Change in total kinetic energy in a conservation of momentum problem?

In summary, the conversation discusses a collision between two pucks on a frictionless, horizontal air table. The speed of puck A before the collision is calculated using the equation (m_2*v_2)/(m_1) - (v_1). The change in total kinetic energy of the system is determined by subtracting the kinetic energy of puck A after the collision and the kinetic energy of puck B after the collision from the initial kinetic energy of puck A. The equations for kinetic energy and momentum are discussed, and the correct method for calculating the change in kinetic energy is explained.
  • #1
erik-the-red
89
1
Question:

On a frictionless, horizontal air table, puck A (with mass [tex]m_1[/tex]) is moving toward puck B (with mass [tex]m_2[/tex]), that is initially at rest. After the collision, puck A has a velocity of [tex]v_1[/tex] to the left, and puck B has velocity [tex]v_2[/tex] to the right.
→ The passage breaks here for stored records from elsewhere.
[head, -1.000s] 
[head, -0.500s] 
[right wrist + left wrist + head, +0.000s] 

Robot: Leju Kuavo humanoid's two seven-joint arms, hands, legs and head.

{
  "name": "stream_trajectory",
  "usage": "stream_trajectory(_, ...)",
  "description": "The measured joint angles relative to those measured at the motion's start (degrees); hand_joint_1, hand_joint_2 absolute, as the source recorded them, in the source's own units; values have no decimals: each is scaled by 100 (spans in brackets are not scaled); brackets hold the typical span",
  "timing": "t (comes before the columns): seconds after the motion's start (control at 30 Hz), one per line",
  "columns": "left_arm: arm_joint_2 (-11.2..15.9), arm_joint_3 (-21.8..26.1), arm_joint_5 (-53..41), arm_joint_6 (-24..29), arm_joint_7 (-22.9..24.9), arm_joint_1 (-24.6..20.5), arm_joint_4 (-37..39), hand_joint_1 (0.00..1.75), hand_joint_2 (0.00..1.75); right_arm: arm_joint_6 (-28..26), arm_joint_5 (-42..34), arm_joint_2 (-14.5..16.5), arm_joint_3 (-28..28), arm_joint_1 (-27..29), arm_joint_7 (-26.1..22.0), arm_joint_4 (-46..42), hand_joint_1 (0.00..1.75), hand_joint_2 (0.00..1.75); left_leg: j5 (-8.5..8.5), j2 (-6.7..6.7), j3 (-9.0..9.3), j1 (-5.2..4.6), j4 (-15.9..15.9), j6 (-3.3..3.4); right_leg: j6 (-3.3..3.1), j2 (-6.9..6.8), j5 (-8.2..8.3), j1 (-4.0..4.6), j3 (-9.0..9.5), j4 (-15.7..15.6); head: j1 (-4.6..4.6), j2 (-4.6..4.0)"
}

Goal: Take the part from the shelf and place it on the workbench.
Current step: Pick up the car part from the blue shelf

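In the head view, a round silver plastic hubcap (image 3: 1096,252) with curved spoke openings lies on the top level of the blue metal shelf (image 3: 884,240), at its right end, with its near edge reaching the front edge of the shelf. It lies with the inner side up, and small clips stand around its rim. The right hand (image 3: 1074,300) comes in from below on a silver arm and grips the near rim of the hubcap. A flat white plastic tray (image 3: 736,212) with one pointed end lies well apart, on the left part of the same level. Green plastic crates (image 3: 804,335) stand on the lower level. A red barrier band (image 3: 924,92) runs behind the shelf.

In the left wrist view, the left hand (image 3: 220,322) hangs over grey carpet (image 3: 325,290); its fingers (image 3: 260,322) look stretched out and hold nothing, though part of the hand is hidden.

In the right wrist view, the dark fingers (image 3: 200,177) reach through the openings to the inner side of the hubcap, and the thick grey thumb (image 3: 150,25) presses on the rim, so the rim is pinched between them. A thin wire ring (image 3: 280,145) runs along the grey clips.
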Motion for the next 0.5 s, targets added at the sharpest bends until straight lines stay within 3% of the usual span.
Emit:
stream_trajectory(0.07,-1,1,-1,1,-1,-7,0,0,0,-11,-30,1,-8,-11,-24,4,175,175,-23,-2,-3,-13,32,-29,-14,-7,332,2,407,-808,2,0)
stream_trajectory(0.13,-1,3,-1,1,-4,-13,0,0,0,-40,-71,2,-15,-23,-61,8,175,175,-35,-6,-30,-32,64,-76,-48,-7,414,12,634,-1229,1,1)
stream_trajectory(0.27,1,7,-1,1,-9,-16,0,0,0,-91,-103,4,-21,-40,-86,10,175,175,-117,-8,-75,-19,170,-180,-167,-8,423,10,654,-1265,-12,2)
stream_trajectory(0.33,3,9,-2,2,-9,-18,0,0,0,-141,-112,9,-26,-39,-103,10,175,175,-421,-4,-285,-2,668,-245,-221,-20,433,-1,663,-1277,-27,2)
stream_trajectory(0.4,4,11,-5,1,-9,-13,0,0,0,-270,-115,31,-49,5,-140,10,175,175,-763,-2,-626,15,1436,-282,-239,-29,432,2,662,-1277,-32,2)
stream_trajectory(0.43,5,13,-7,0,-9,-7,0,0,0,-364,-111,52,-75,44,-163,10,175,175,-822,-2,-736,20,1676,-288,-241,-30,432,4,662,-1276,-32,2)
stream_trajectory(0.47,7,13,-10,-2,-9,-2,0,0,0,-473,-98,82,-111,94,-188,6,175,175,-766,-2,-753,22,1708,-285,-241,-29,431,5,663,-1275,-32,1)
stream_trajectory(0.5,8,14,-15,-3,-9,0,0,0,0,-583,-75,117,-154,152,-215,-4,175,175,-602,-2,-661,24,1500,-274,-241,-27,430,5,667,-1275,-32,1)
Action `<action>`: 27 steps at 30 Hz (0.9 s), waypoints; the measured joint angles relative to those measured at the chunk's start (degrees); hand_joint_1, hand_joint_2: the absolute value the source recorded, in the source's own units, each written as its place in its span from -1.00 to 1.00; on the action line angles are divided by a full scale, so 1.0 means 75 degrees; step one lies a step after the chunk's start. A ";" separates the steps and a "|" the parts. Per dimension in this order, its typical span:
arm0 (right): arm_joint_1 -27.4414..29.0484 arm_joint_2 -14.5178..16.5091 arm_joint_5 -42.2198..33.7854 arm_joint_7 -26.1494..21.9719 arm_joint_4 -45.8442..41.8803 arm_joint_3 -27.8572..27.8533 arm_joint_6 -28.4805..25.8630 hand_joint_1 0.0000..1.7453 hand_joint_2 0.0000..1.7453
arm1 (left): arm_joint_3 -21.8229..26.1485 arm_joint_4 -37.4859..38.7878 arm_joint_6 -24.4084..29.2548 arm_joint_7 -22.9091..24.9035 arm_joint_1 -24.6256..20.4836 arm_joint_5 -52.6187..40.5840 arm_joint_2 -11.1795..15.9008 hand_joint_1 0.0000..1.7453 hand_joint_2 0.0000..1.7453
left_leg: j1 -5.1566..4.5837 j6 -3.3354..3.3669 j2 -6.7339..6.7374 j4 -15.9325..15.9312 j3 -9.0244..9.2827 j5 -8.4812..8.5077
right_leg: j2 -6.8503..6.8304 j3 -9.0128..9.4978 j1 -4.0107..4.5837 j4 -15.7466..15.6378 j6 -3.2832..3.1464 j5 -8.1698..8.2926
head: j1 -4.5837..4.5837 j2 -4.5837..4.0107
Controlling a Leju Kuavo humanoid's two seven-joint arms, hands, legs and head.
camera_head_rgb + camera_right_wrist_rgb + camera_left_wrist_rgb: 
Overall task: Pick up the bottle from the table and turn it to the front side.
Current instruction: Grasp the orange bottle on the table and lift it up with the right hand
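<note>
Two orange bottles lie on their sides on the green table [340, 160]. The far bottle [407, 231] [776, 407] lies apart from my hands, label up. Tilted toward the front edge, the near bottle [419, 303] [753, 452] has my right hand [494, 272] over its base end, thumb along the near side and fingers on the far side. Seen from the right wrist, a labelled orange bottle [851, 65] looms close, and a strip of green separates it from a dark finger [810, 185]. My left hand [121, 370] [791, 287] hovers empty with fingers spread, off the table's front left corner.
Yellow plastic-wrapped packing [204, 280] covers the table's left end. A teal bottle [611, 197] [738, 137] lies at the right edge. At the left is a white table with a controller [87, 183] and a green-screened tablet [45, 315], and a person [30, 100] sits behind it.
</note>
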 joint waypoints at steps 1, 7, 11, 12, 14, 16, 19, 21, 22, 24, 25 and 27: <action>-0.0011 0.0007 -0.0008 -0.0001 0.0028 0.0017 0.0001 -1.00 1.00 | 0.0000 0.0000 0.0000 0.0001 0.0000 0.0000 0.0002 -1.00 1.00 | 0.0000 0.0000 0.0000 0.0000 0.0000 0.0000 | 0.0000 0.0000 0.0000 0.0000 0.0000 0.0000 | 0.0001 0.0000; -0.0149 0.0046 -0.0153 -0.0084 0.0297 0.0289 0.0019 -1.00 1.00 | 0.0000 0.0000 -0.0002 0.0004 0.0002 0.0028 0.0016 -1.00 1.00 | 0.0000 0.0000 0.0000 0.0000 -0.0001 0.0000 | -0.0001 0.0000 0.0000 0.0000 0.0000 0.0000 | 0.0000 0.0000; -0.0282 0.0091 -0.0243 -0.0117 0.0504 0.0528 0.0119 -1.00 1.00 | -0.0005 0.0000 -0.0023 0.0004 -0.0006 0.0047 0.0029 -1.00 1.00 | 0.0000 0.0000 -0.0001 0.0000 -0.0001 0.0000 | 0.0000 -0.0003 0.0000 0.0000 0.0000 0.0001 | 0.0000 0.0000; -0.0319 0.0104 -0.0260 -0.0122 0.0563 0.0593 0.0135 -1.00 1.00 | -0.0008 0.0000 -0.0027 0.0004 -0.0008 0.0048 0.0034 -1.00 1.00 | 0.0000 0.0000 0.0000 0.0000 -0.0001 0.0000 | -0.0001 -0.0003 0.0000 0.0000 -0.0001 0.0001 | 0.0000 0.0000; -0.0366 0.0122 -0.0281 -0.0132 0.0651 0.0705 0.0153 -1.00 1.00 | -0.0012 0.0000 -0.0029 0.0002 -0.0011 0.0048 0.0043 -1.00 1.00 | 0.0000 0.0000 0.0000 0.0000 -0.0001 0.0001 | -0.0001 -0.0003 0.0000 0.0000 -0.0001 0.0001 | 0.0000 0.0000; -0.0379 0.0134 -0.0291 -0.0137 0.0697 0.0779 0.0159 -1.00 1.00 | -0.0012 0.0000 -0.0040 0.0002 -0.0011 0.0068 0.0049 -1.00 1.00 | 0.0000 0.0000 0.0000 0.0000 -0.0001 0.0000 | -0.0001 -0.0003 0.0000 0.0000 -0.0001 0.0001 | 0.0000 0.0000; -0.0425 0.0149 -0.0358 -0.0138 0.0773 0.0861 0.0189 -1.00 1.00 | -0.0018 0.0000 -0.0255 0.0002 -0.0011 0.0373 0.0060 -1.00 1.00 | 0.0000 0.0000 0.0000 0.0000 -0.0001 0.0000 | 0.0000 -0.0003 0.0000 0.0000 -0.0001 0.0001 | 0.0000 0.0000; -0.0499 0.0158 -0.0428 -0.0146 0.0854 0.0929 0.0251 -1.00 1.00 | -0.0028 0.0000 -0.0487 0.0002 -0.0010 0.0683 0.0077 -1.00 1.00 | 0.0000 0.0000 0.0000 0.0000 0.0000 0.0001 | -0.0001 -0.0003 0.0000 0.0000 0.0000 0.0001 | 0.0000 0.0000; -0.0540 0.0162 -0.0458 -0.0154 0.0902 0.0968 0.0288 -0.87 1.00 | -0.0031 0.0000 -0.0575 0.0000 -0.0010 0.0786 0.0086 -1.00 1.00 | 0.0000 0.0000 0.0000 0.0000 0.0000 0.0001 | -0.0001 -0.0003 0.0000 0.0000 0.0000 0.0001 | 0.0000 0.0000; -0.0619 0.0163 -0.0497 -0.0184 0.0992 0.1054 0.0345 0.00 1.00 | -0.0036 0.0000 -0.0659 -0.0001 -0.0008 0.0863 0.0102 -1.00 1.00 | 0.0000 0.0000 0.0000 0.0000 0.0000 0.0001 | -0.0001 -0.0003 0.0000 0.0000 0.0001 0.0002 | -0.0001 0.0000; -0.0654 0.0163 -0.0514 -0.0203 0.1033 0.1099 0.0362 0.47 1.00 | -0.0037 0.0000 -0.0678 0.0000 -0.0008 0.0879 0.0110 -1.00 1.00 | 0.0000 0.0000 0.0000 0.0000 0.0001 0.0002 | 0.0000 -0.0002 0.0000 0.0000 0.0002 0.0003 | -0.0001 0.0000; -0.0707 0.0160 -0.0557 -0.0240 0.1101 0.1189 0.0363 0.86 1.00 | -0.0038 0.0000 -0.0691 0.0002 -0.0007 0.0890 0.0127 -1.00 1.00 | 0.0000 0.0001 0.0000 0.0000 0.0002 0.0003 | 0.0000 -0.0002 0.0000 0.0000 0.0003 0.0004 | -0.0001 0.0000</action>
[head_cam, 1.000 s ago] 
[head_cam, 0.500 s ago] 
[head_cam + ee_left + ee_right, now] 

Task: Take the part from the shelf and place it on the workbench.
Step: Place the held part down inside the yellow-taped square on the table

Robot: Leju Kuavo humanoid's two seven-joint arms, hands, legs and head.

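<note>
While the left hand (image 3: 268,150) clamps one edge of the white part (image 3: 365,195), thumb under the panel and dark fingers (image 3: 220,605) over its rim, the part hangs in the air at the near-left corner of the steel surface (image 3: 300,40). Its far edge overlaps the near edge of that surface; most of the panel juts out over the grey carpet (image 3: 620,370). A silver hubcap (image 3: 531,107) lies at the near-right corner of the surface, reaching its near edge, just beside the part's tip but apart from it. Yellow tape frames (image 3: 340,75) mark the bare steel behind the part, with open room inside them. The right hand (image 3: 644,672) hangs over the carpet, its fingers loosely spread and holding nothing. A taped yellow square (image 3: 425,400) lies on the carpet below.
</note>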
1. What was the speed of puck A before the collision?

My answer to this part of the question was correct. It is [tex](m_2*v_2)/(m_1) - (v_1)[/tex].

2. Calculate the change in the total kinetic energy of the system that occurs during the collision.

I think this depends on the first part of the question.

So, I'm thinking:

[tex]\Delta K= K_f - K_i[/tex]
[tex](1/2)(m)(v_f^2 - v_i^2)[/tex]

I should sum up the velocities, right?

[tex](1/2)(m_1+m_2)((v_2 - v_1)^2 - ((m_2*v_2)/(m_1) - (v_1))^2)[/tex]

But, that is not correct.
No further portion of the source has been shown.